# WORK ORDER
Among the entries, which lines carry the string "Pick"? Copy each of them.

----

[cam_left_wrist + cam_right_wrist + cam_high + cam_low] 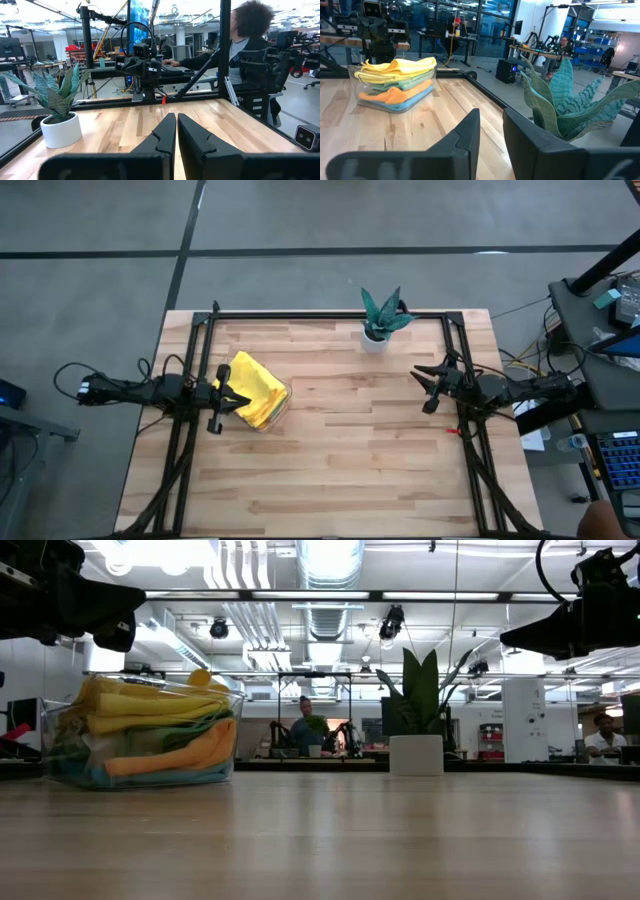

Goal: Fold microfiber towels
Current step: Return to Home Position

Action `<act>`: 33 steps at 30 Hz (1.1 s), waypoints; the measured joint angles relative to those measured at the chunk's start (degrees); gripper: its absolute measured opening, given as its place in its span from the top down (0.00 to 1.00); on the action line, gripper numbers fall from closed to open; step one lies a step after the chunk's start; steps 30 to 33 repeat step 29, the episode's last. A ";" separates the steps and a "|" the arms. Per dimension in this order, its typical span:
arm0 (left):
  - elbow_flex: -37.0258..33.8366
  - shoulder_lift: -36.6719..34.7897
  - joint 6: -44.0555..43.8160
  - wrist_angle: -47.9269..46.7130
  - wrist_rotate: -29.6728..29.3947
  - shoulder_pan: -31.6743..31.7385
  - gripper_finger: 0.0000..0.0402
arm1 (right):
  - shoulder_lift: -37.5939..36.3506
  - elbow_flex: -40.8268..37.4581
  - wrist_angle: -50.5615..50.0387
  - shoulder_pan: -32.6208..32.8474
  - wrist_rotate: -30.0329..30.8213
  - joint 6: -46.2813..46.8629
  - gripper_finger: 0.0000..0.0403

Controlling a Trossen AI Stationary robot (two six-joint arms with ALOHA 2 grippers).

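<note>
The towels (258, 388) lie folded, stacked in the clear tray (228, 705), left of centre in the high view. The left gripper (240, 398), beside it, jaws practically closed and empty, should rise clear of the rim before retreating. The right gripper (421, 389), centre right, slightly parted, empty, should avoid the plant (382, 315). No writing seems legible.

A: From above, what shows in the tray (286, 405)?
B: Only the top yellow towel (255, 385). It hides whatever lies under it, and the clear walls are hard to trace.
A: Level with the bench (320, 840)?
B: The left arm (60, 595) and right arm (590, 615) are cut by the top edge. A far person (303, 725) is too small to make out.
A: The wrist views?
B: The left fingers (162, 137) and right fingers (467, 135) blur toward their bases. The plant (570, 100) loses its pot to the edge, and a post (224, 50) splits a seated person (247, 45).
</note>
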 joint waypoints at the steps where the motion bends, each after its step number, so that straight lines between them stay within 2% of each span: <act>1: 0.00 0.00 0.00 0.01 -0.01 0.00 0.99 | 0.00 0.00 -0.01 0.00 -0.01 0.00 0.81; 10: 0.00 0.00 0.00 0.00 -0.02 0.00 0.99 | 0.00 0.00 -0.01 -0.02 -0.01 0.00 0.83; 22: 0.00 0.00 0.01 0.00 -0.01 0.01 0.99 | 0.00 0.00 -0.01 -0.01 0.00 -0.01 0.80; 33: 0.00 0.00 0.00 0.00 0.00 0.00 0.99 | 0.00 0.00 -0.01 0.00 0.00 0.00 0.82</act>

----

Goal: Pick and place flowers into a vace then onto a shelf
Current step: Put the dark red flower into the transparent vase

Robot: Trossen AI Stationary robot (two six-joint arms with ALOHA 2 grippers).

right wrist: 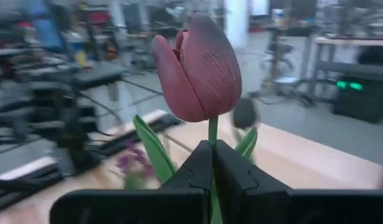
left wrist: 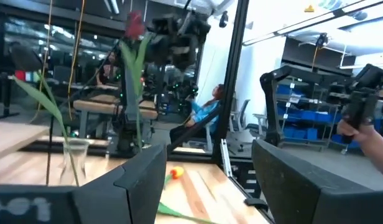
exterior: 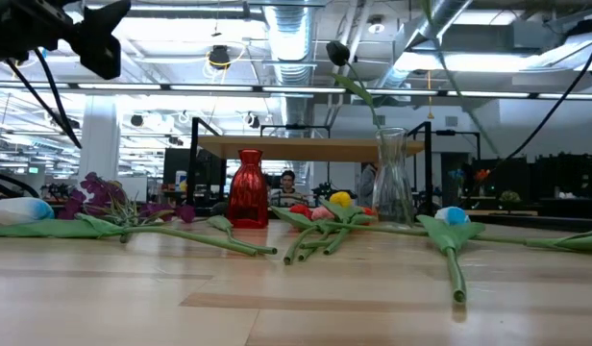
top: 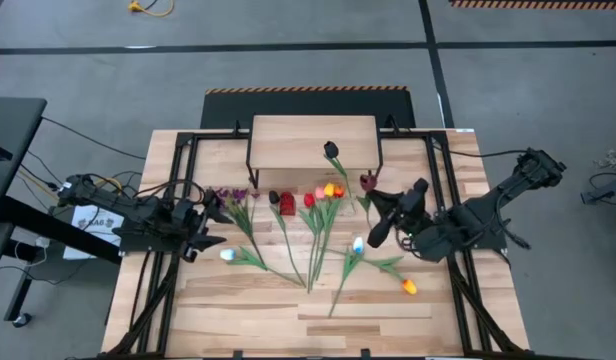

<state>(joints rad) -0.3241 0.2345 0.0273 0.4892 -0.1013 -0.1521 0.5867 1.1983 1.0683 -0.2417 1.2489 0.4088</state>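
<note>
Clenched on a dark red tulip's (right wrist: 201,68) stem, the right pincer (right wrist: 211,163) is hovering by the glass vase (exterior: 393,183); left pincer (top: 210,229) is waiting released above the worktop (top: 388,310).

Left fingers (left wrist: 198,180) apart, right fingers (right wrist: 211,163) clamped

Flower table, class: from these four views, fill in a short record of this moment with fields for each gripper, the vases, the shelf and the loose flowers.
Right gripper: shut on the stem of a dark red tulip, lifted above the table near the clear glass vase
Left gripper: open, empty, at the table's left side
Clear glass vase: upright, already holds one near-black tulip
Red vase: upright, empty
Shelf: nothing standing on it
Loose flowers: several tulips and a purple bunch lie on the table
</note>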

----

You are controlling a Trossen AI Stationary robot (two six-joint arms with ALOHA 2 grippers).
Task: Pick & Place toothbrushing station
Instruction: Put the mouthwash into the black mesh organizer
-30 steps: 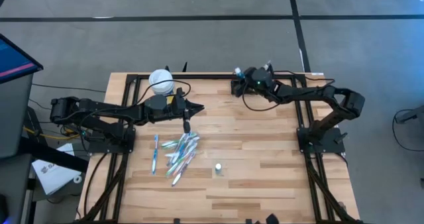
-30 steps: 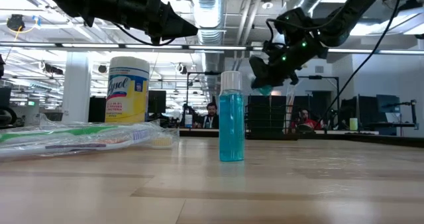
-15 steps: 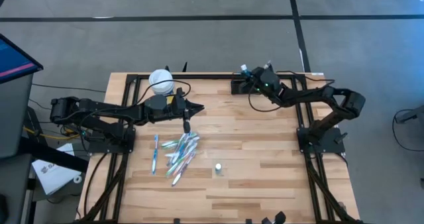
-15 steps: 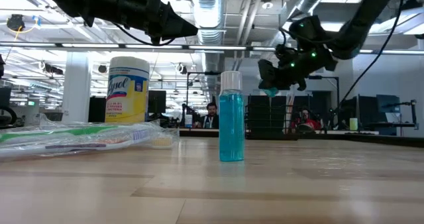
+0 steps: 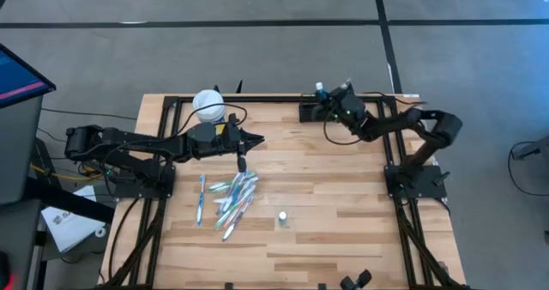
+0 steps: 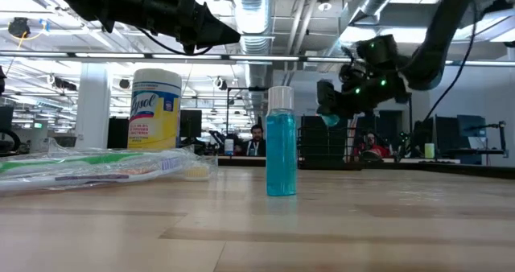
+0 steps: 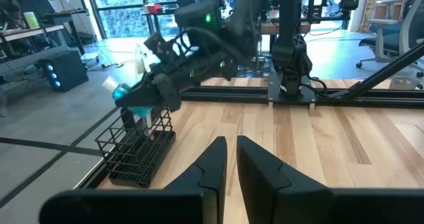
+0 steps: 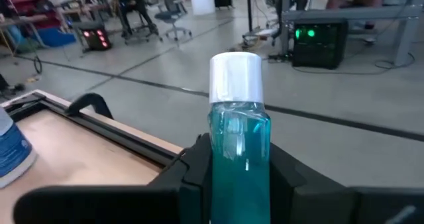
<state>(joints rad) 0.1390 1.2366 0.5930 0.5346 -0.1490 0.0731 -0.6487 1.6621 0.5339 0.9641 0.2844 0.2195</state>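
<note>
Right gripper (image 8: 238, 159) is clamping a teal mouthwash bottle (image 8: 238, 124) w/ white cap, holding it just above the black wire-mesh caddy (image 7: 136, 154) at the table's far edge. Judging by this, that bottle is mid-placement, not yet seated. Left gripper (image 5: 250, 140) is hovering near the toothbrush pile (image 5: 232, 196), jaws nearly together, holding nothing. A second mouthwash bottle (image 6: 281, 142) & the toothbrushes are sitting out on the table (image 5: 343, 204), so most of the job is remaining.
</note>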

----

# REPLY
Goal: Pick and place flowers into a vace then onto a shelf
Task: Pick & Place toothbrushing station

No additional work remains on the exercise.